We are always looking for interested volunteers to join our team! Each year over 100 volunteers work together to bring our show to the stage. If you are interested in working in the set shop or costume shop, or working on props, hair, makeup or any other production area, please contact us at email@example.com
This message is from a woman whose husband and two children were in the cast of our January 2016 production of Mary Poppins:
I LOVE that my Facebook page is blowing up today with friend requests and show photos from new Mary Poppins friends. I almost hate to say friends because I truly feel like we gained a new family by being a part of this show. Everyone welcomed us newbies with open arms, and for that we are grateful. I wasn’t even IN the show but I feel this huge sense of sadness that it’s all over, like my family is being split apart and now there’s a hole in my heart. In these past 4 months, we truly learned the meaning of “community” in community theater. It was such a great education for all four of us to see how much hard work and LOVE goes into producing a show. And for our girls to be able to work with such talented and lovely people is something I know they will never forget. We will gladly accept requests for the jobs of honorary aunts, uncles and cousins for the girls from any member of the cast and crew.
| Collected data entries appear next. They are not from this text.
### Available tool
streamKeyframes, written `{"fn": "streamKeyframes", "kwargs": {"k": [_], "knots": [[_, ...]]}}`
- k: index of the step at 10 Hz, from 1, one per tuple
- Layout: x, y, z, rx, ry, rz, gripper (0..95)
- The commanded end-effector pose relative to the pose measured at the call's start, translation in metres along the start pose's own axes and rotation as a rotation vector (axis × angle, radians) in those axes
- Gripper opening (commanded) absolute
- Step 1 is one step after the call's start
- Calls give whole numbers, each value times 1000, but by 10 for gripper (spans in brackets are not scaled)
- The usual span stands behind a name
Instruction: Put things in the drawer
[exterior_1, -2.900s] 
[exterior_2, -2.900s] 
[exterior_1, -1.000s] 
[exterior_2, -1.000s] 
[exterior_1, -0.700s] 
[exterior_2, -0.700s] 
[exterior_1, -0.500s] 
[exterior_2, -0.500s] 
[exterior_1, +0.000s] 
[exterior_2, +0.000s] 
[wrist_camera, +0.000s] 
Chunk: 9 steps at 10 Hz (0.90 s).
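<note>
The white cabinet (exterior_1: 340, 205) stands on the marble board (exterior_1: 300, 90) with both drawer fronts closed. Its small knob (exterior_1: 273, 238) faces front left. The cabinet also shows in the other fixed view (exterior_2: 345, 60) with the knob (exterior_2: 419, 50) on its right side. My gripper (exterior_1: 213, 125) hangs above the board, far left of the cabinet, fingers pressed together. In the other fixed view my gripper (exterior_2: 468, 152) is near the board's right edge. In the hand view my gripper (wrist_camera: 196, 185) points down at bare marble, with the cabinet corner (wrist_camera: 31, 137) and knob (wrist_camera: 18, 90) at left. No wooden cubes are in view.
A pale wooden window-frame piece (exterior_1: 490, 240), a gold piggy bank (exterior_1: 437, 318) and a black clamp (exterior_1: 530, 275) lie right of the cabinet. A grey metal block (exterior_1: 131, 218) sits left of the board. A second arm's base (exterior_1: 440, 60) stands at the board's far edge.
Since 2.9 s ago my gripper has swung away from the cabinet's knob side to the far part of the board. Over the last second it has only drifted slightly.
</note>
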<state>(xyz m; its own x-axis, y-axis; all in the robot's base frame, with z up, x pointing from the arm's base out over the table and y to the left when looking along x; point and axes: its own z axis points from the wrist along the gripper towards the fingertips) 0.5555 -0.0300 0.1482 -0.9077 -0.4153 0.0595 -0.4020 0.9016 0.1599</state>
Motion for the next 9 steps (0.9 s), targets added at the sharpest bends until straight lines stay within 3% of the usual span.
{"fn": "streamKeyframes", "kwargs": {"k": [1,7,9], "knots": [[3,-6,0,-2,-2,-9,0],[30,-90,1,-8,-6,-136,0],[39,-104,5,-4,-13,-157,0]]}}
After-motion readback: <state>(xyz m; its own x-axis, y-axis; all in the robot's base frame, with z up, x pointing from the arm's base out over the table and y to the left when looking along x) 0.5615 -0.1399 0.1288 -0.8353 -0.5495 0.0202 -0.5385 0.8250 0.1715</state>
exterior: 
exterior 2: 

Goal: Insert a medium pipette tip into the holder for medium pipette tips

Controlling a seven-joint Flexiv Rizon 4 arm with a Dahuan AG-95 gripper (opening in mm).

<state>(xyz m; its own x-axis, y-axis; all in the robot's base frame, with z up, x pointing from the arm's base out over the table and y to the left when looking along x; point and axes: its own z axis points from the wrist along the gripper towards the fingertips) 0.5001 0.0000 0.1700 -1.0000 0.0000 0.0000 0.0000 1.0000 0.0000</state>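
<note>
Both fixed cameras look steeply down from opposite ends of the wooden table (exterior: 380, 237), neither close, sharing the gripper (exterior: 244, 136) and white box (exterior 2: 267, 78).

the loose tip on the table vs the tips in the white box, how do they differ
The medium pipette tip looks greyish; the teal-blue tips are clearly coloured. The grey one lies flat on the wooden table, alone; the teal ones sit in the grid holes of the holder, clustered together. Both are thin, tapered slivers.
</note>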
Here is a ‘testimonial’ to the set shop, written by a parent in 2010:
New to ALSCT, I have no experience building sets. Neither do my children ages 11 and 8. And neither do my children’s friends, who heard how much fun it is and jumped at the chance to come help. Working on the set as an adult is like a relaxing mini-vacation from all the things you should be doing during this busy time of year. Real life just slips away as you paint the witch’s castle, some scenery or the scarecrow’s post. For a child, working on the set for the Wizard of Oz is magical and empowering. I took my girls the first time in November, where they painted a bench, some scenery and learned to use a drill. We stayed for several hours and and left only because we had to get to an indoor soccer game. Last Sunday, [my daughter] went to rehearsal while her two friends, sister and I went to work on the set. This time,we spent most of the time painting. And the two younger girls swept up dustpans full of sawdust. The girls were abuzz on the car ride home talking about all the work they did. They were so proud. When I asked if they wanted to come help again, the response was an enthusiastic, “YES.” They all loved it and loved the responsibility. My point is, you don’t have to be an expert painter or carpenter to help out and have a lot of fun. You don’t even have to know anyone — I didn’t. Bring a friend if you want. Bring your kids. The hardest part about set work is finding the time to be there more.